- _The problem_
At the line containing "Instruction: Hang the", begin an exact copy of the lines below and continue through the final one, with no pictures.

---- Dataset content

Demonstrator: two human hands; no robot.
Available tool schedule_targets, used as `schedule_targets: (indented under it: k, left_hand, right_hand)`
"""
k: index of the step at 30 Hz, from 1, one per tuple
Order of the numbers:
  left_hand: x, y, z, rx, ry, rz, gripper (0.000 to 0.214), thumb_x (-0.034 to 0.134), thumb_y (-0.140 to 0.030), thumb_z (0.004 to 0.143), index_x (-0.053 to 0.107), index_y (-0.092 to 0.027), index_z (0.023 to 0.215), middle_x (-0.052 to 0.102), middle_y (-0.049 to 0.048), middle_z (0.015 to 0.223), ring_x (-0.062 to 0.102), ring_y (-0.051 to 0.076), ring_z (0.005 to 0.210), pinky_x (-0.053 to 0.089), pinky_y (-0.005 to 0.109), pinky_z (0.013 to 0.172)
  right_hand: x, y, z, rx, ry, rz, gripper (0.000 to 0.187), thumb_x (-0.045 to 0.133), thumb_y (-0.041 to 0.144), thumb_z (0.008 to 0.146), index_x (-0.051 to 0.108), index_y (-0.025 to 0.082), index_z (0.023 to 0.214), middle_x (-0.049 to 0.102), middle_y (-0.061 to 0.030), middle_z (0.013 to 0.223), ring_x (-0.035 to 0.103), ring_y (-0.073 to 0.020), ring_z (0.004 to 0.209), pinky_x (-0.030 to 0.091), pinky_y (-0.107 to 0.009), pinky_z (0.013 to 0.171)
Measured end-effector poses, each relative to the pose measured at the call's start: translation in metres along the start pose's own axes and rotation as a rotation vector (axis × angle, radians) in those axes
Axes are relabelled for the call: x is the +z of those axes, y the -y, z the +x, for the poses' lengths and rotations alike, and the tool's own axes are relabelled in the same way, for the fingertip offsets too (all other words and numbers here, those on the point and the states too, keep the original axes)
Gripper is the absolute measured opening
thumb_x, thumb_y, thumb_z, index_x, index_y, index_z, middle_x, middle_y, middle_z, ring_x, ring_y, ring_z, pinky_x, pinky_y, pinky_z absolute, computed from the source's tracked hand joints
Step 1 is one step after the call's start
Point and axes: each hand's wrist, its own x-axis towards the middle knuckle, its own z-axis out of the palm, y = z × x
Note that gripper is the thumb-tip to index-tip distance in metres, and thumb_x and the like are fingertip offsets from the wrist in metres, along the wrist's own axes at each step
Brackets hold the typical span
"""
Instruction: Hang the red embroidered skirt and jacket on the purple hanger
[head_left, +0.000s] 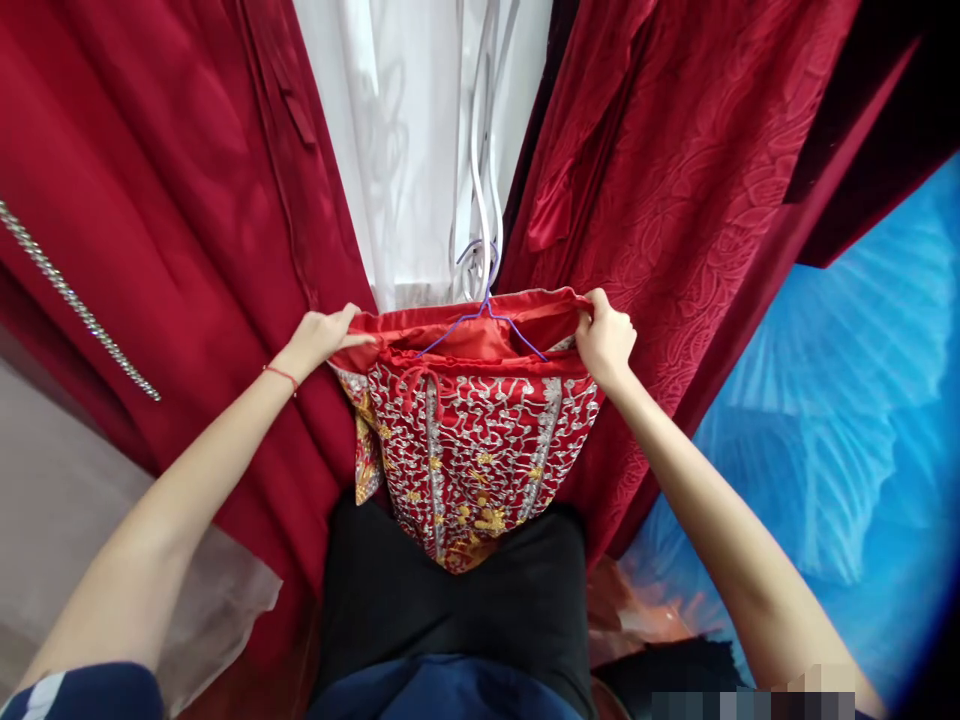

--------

- _Completed exercise_
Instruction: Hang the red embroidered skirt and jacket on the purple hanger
[head_left, +0.000s] 

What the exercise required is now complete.